Department of Gastroenterological Surgery, Graduate School of Medicine, Osaka University, 2-2 Yamadaoka, Suita, Osaka 565-0871, Japan.
Department of Medical Data Science, Graduate School of Medicine, Osaka University, 2-2 Yamadaoka, Suita, Osaka 565-0871, Japan.
Int J Mol Sci. 2020 Apr 30;21(9):3166. doi: 10.3390/ijms21093166.

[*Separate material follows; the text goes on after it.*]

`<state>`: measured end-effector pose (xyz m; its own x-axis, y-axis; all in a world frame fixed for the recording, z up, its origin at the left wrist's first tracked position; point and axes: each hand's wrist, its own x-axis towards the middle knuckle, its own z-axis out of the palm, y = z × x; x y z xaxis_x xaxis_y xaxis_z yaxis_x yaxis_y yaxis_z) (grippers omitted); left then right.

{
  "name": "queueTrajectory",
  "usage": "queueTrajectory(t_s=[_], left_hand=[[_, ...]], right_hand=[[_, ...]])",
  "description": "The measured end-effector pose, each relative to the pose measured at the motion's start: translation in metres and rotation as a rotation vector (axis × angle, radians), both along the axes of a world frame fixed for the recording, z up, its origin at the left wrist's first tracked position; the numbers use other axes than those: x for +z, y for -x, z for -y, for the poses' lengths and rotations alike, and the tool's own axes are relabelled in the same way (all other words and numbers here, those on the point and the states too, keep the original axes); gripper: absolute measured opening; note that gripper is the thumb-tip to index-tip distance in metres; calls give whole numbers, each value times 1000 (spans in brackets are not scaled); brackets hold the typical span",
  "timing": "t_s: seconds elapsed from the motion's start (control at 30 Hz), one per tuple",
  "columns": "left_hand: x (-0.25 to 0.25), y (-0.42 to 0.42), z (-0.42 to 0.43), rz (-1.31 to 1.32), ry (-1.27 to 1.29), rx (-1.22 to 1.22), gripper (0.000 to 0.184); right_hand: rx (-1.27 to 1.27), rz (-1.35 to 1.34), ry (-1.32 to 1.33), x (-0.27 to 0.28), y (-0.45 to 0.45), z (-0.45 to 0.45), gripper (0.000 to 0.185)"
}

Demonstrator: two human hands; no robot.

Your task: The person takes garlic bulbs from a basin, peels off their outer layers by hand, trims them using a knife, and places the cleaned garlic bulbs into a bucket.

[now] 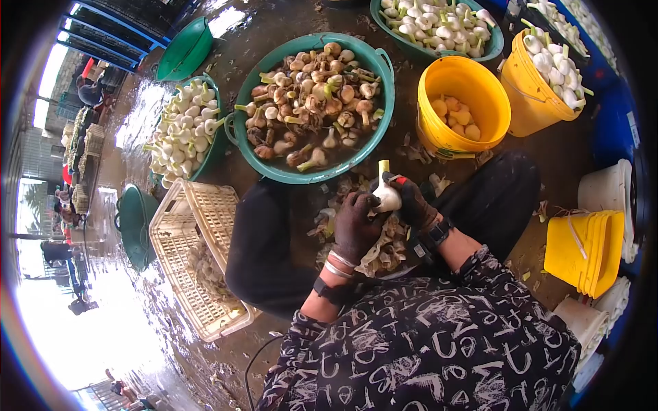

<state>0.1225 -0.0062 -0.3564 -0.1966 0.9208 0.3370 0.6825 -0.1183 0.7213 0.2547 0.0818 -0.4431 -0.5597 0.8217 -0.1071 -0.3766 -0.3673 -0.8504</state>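
A white garlic bulb with a short cut stem pointing up is held between both hands, above my lap. My left hand, in a dark glove, grips its left side. My right hand, also gloved, closes round its right side. Something small and red shows at the right fingers; I cannot make out what it is. Below the hands lie loose garlic skins. Just beyond them stands a large green tub of unpeeled, brownish garlic bulbs.
Right of the tub, a yellow bucket holds a few pale round pieces. Another yellow bucket and a green basin are heaped with white garlic. A cream plastic crate tilts at my left. Stacked yellow containers stand right. The floor looks wet.
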Motion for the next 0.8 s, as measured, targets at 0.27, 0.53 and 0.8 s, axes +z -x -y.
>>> queueTrajectory(t_s=[0.27,0.53,0.8], left_hand=[[-18,-17,31,111,419,-164,28],[-25,35,32,-59,482,107,30],[-72,108,-49,-243,483,412,45]], right_hand=[[0,281,-359,13,-13,-11,38],[98,-218,356,-1,1,-16,36],[-44,195,-154,-47,3,-17,44]])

It is known that single or isolated tumor cells enter cancer patients' circulatory systems. These circulating tumor cells (CTCs) are thought to be an effective tool for diagnosing cancer malignancy. However, handling CTC samples and evaluating CTC sequence analysis results are challenging. Recently, the convolutional neural network (CNN) model, a type of deep learning model, has been increasingly adopted for medical image analyses. However, it is controversial whether cell characteristics can be identified at the single-cell level by using machine learning methods. This study intends to verify whether an AI system could classify the sensitivity of anticancer drugs, based on cell morphology during culture. We constructed a CNN based on the VGG16 model that could predict the efficiency of antitumor drugs at the single-cell level. The machine learning revealed that our model could identify the effects of antitumor drugs with ~0.80 accuracies. Our results show that, in the future, realizing precision medicine to identify effective antitumor drugs for individual patients may be possible by extracting CTCs from blood and performing classification by using an AI system.
已知单个或孤立的肿瘤细胞会进入癌症患者的循环系统。这些循环肿瘤细胞(CTC)被认为是诊断癌症恶性程度的有效工具。然而,处理 CTC 样本和评估 CTC 序列分析结果具有挑战性。最近,卷积神经网络(CNN)模型作为一种深度学习模型,已越来越多地应用于医学图像分析。然而,利用机器学习方法是否能够在单细胞水平上识别细胞特征仍存在争议。本研究旨在验证基于培养过程中的细胞形态,人工智能系统是否可以对抗癌药物的敏感性进行分类。我们构建了一个基于 VGG16 模型的 CNN,可在单细胞水平上预测抗肿瘤药物的效率。机器学习结果表明,我们的模型可以识别抗肿瘤药物的效果,准确率约为 0.80。我们的结果表明,未来通过从血液中提取 CTC 并使用人工智能系统进行分类,可能实现精准医学,为个体患者识别有效的抗肿瘤药物。